Government were to impose a 33% income tax rate vs the current 30% on tax payers with personal incomes of more than Rs2mn then this would likely translate into a 17% YoY increase in total personal income tax collections. Data: Ambit Capital

Dividend tax: The govt is likely to impose a temporary 10 percent tax on annual dividend income exceeding Rs 15 lakh. Currently, dividend is not taxable in the hands of shareholders.

Whilst institutional investors are likely to be exempt from this tax, corporates and individuals could be pulled into this tax net. If such a tax were to be imposed, stocks with high dividend yields would become less attractive to hold. Particularly adversely impacted would be PSU bank stocks.

Increase in basic custom duty on crude:  Given that oil imports account for a third of India’s overall imports and given that oil imports, in value terms, are the most volatile component of India’s import bill, import duty rates of crude and the price of oil are the key determinants of growth in customs duty collections in India.The basic customs duty on crude may be hiked from 0 percent currently to 5 percent because global crude prices are not as volatile as last year.
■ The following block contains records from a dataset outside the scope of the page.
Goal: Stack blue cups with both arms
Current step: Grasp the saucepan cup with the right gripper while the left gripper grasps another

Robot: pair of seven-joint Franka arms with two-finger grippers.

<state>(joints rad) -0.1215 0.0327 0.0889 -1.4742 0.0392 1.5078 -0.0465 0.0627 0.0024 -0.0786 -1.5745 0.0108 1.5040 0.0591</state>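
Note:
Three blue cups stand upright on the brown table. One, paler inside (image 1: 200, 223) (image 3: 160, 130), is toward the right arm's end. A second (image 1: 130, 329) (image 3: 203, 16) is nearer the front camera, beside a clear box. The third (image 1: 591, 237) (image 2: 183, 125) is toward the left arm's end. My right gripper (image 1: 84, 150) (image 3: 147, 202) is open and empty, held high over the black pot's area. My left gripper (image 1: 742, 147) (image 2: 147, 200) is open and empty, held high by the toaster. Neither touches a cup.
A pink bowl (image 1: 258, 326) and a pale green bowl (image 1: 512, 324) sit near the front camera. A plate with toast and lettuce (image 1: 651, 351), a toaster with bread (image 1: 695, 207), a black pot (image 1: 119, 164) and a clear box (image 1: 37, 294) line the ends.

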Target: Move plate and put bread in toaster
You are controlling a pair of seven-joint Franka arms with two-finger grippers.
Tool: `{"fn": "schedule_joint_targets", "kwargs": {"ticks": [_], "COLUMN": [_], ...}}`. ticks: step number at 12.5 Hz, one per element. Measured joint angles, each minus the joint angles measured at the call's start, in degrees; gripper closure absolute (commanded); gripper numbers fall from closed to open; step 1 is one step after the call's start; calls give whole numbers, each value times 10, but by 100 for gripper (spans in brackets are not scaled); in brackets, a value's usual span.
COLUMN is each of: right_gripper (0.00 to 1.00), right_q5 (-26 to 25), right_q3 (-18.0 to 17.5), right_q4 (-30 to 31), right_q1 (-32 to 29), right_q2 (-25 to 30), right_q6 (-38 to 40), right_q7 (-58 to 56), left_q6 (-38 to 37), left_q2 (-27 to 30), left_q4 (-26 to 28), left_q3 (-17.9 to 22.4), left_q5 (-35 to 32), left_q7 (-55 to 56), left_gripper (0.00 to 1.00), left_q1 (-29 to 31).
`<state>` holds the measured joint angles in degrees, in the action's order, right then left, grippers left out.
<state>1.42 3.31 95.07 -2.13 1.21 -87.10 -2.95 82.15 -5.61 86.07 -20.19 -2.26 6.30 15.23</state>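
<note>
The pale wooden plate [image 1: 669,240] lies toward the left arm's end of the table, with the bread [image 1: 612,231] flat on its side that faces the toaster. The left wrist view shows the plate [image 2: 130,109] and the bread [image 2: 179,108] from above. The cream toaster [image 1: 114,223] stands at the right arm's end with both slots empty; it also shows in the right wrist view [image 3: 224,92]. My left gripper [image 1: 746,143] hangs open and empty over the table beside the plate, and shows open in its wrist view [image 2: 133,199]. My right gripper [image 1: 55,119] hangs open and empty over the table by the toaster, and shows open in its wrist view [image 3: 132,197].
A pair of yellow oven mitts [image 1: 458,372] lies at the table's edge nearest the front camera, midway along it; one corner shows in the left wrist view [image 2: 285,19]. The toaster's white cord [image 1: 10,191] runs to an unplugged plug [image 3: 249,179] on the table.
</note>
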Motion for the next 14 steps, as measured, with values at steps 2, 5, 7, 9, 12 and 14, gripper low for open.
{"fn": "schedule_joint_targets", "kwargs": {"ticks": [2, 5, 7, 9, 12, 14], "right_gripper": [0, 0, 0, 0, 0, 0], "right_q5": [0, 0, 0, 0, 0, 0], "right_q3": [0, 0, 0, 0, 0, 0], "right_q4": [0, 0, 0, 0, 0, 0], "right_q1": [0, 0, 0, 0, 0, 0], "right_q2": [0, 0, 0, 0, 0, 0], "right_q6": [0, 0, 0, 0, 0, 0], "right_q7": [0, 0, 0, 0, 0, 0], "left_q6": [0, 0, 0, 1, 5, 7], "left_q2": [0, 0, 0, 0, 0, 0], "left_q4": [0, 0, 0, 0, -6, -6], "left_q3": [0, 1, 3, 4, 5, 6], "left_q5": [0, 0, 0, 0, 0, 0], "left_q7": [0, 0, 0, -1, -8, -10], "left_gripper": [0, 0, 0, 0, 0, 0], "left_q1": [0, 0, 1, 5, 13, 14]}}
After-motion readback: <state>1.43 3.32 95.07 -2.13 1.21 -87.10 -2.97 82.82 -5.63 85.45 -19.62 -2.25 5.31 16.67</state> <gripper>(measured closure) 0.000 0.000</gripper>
Corporate tax: Rationalisation’ and ‘base expansion’ are likely to continue to be key
budget themes, with administration of a reduction in surcharges for corporates, an increase in MAT, enhanced incentives for fixed investment, etc.
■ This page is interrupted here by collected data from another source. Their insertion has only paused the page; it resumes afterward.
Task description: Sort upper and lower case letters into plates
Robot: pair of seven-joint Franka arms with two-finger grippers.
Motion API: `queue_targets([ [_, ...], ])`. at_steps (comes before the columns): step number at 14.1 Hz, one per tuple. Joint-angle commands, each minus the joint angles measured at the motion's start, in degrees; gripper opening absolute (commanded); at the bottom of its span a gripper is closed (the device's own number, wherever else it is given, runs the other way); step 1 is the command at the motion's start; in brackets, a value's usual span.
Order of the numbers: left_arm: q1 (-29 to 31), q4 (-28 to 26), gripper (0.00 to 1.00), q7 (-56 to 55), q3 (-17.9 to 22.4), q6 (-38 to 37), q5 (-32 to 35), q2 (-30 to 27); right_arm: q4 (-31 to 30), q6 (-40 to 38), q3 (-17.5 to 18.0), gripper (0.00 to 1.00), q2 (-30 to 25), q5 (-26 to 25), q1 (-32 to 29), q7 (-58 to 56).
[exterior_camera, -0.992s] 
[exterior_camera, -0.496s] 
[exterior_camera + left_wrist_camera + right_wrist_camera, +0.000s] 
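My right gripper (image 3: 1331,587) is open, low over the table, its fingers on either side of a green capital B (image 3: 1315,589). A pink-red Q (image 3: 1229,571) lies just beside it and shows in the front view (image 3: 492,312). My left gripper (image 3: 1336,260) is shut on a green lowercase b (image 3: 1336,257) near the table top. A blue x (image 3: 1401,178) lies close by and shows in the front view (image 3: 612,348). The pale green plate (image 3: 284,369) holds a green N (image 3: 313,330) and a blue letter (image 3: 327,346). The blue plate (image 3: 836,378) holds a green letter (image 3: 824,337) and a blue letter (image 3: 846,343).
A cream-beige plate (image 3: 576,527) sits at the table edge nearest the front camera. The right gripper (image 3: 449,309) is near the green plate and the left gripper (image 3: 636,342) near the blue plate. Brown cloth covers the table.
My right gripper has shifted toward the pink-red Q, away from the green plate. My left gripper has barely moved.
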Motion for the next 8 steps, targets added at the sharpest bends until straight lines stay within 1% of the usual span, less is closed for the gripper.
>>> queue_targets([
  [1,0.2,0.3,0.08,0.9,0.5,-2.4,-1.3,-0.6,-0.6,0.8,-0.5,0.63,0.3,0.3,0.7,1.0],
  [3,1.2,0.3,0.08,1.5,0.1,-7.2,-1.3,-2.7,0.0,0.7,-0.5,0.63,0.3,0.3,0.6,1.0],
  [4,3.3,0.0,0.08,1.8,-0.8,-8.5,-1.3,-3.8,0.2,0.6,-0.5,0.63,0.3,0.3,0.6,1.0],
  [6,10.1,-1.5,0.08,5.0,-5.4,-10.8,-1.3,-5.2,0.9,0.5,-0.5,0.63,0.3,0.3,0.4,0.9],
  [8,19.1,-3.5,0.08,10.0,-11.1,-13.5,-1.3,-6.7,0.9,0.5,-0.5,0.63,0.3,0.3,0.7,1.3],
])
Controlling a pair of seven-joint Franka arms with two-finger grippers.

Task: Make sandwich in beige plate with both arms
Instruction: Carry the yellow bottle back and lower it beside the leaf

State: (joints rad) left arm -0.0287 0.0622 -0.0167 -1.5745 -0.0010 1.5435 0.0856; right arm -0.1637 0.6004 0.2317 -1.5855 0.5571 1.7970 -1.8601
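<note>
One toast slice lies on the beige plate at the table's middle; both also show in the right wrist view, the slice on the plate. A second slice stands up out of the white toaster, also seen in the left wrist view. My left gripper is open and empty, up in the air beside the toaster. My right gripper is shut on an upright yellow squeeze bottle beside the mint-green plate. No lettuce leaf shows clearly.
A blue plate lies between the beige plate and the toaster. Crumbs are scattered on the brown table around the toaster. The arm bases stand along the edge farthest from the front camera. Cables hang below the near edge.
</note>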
" In corporate income tax, whilst the rate for the minimum alternate tax (MAT) has been systematically increased, the surcharge rate has been systematically lowered from 10% in FY06 to 5% in FY12. We expect this trend to spill into FY13 as well whereby income tax slabs are shifted higher, the corporate rate of surcharge is reduced, and MAT is increased possibly under the umbrella of the diluted Direct Tax Code."

Disinvestment: The government is also likely to garner around Rs 30,000 crore from its  heavy disinvestment agenda for FY14t o provide additional revenues amid buoyant equity market conditions.